What the task asks: Without the images, print all the entries below exactly as given.

Records for the exercise START

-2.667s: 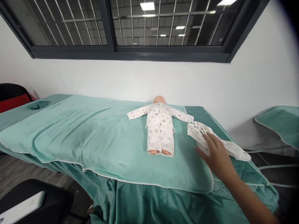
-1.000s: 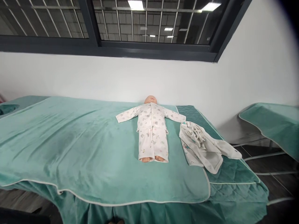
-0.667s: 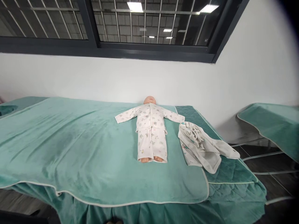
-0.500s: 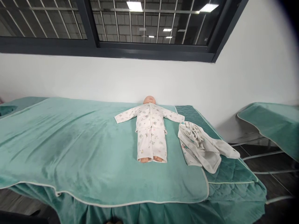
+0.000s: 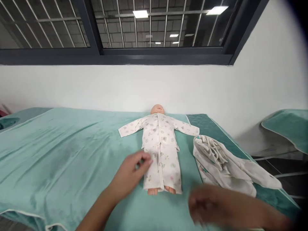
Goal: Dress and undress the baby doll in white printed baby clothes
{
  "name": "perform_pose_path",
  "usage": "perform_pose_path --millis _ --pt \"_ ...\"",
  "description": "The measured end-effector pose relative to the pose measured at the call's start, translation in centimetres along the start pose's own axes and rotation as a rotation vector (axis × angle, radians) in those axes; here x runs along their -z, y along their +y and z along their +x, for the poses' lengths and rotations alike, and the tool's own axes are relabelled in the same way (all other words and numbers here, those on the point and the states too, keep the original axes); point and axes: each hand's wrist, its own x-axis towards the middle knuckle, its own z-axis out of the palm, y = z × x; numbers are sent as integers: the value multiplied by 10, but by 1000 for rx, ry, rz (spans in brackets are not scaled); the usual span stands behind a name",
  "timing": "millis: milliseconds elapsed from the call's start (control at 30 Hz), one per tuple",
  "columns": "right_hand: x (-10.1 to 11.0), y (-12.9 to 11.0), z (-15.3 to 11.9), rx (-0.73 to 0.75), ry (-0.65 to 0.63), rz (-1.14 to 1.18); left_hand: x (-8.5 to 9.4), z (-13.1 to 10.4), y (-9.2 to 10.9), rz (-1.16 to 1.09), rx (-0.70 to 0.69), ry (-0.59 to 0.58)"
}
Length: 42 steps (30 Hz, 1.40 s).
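Observation:
A baby doll (image 5: 158, 109) lies on its back, arms spread, in a white printed long-sleeved top (image 5: 157, 128) and matching trousers (image 5: 165, 168), with its feet showing at the hems. My left hand (image 5: 131, 173) is beside and partly over the doll's left-side trouser leg in the view, its fingers curled with thumb and forefinger close together; nothing shows in it. To the right of the doll's feet, my right hand (image 5: 208, 203) is blurred by motion, and its fingers cannot be made out clearly. A crumpled white garment (image 5: 221, 160) lies right of the doll.
A light green cloth (image 5: 72, 154) covers the bed, over a darker green quilted cover (image 5: 197, 119) at the right. Behind are a white wall (image 5: 120, 86) and a dark-framed window (image 5: 158, 59). Another green-covered surface (image 5: 288, 125) stands at far right.
Both my hands have come into view from below. The doll and the crumpled garment look larger and lower in the view; the camera has moved nearer.

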Motion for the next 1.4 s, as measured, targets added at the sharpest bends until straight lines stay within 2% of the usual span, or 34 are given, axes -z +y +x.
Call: perform_pose_path --millis 33,100,167,200,267,333,433,567,1400 --pt "21 -8 26 128 -12 56 0 31 1 -24 -59 107" --pt "59 -22 83 292 309 136 -2 94 -3 -25 -142 301" --pt "88 -27 142 365 671 120 -7 152 -11 17 -167 418" --pt "98 -26 169 386 806 134 -9 177 -16 39 -158 443" --pt "111 -16 216 384 977 164 -16 215 -27 54 -112 455" --pt "114 -3 247 369 1037 122 -24 236 -38 47 -78 424" --pt "111 12 265 372 963 78 -33 243 -51 39 -91 365" --pt "108 15 264 375 900 71 -35 238 -54 52 -101 331" --pt "109 16 266 370 898 68 -37 238 -54 85 -167 338"
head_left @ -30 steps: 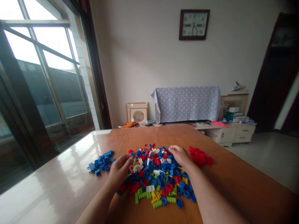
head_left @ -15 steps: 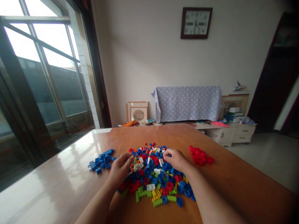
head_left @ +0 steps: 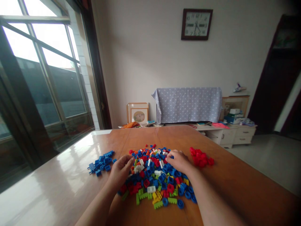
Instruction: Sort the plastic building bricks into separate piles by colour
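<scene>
A mixed pile of plastic building blocks in blue, red, white, green, yellow and orange lies in the middle of the table. At its left edge is my left hand, thumb and fingers pressed together; whatever they may hold is hidden. My right hand rests over the right side of the pile with fingers curled in a pinch, close to red and blue blocks. Its fingertips are too small and blurred to show a held piece. A separate heap of blue blocks sits to the left, and a heap of red blocks to the right.
The brown wooden table has a glossy top. Behind it, a low white cabinet and a polka-dot cloth stand along the wall. A wall clock hangs above, and a large window is at the left.
My right hand has shifted slightly, its fingers curling a little differently at the pile. The left hand stays nearly still, and the whole view has moved a touch.
</scene>
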The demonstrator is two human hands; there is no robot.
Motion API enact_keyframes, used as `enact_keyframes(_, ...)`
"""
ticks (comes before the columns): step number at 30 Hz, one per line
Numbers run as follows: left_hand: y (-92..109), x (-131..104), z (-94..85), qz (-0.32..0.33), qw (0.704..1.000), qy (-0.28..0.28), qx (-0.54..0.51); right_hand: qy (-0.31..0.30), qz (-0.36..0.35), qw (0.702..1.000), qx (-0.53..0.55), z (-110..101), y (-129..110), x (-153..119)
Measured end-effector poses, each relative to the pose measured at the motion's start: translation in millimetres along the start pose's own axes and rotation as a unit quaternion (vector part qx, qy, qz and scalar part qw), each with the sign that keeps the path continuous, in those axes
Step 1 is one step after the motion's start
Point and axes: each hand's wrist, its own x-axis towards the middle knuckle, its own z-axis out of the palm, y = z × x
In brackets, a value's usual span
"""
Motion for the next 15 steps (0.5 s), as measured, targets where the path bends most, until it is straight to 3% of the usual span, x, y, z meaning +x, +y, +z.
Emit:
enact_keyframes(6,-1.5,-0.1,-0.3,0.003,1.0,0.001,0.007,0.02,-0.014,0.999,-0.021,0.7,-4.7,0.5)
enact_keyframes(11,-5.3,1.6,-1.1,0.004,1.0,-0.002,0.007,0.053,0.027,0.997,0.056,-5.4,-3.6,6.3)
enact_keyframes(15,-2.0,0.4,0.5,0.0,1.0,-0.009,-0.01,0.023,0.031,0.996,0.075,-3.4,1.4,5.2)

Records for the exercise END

Solution for this problem:
-2.667s: 
-1.000s: 
-0.667s: 
-0.500s: 
+0.000s: 
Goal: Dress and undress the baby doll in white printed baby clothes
{
  "name": "perform_pose_path",
  "usage": "perform_pose_path --millis _ --pt \"_ ...\"",
  "description": "The measured end-effector pose relative to the pose measured at the call's start, translation in centimetres along the start pose's own axes and rotation as a rotation vector (axis × angle, radians) in those axes; here x runs along their -z, y along their +y and z along their +x, for the poses' lengths and rotations alike, and the tool's own axes are relabelled in the same way (all other words and numbers here, those on the point and the states too, keep the original axes); point and axes: each hand's wrist, its own x-axis towards the middle knuckle, its own z-axis out of the palm, y = z × x; numbers are sent as integers: the value multiplied by 10, but by 1000 for rx, ry, rz (spans in brackets are not scaled); the usual span stands behind a name",
  "timing": "millis: milliseconds elapsed from the call's start (control at 30 Hz), one per tuple",
  "columns": "right_hand: x (-10.1 to 11.0), y (-12.9 to 11.0), z (-15.3 to 11.9), rx (-0.73 to 0.75), ry (-0.65 to 0.63), rz (-1.14 to 1.18); left_hand: x (-8.5 to 9.4), z (-13.1 to 10.4), y (-9.2 to 10.9), rz (-1.16 to 1.09), rx (-0.70 to 0.69), ry (-0.59 to 0.58)"
}
Length: 42 steps (30 Hz, 1.40 s).
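Observation:
A baby doll (image 5: 158, 109) lies on its back, arms spread, in a white printed long-sleeved top (image 5: 157, 128) and matching trousers (image 5: 165, 168), with its feet showing at the hems. My left hand (image 5: 131, 173) is beside and partly over the doll's left-side trouser leg in the view, its fingers curled with thumb and forefinger close together; nothing shows in it. To the right of the doll's feet, my right hand (image 5: 208, 203) is blurred by motion, and its fingers cannot be made out clearly. A crumpled white garment (image 5: 221, 160) lies right of the doll.
A light green cloth (image 5: 72, 154) covers the bed, over a darker green quilted cover (image 5: 197, 119) at the right. Behind are a white wall (image 5: 120, 86) and a dark-framed window (image 5: 158, 59). Another green-covered surface (image 5: 288, 125) stands at far right.
Both my hands have come into view from below. The doll and the crumpled garment look larger and lower in the view; the camera has moved nearer.
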
Motion for the next 1.4 s, as measured, targets added at the sharpest bends until straight lines stay within 2% of the usual span, or 34 are given, axes -z +y +x.
Call: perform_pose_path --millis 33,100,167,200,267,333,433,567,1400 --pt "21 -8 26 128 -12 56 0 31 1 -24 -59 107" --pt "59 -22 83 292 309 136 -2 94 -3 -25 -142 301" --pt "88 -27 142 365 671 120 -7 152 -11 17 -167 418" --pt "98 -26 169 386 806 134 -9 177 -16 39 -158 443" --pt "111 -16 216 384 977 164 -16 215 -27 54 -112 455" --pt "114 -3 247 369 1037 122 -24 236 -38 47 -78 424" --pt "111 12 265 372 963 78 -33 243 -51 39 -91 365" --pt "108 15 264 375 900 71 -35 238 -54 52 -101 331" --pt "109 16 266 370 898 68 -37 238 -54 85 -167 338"
head_left @ -30 steps: 
head_left @ -15 steps: 
head_left @ +0 steps: 
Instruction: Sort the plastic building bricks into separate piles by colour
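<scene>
A mixed pile of plastic building blocks in blue, red, white, green, yellow and orange lies in the middle of the table. At its left edge is my left hand, thumb and fingers pressed together; whatever they may hold is hidden. My right hand rests over the right side of the pile with fingers curled in a pinch, close to red and blue blocks. Its fingertips are too small and blurred to show a held piece. A separate heap of blue blocks sits to the left, and a heap of red blocks to the right.
The brown wooden table has a glossy top. Behind it, a low white cabinet and a polka-dot cloth stand along the wall. A wall clock hangs above, and a large window is at the left.
My right hand has shifted slightly, its fingers curling a little differently at the pile. The left hand stays nearly still, and the whole view has moved a touch.
</scene>
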The demonstrator is two human hands; there is no robot.
Motion API enact_keyframes, used as `enact_keyframes(_, ...)`
"""
ticks (comes before the columns): step number at 30 Hz, one per line
Numbers run as follows: left_hand: y (-92..109), x (-131..104), z (-94..85), qz (-0.32..0.33), qw (0.704..1.000), qy (-0.28..0.28), qx (-0.54..0.51); right_hand: qy (-0.31..0.30), qz (-0.36..0.35), qw (0.702..1.000), qx (-0.53..0.55), z (-110..101), y (-129..110), x (-153..119)
Measured end-effector poses, each relative to the pose measured at the motion's start: translation in millimetres along the start pose's own axes and rotation as a unit quaternion (vector part qx, qy, qz and scalar part qw), each with the sign that keeps the path continuous, in those axes
Step 1 is one step after the motion's start
Point and axes: each hand's wrist, its own x-axis towards the middle knuckle, its own z-axis out of the palm, y = z × x
In brackets, a value's usual span
"""
Motion for the next 15 steps (0.5 s), as measured, targets where the path bends most, until it is straight to 3% of the usual span, x, y, z meaning +x, +y, +z.
Emit:
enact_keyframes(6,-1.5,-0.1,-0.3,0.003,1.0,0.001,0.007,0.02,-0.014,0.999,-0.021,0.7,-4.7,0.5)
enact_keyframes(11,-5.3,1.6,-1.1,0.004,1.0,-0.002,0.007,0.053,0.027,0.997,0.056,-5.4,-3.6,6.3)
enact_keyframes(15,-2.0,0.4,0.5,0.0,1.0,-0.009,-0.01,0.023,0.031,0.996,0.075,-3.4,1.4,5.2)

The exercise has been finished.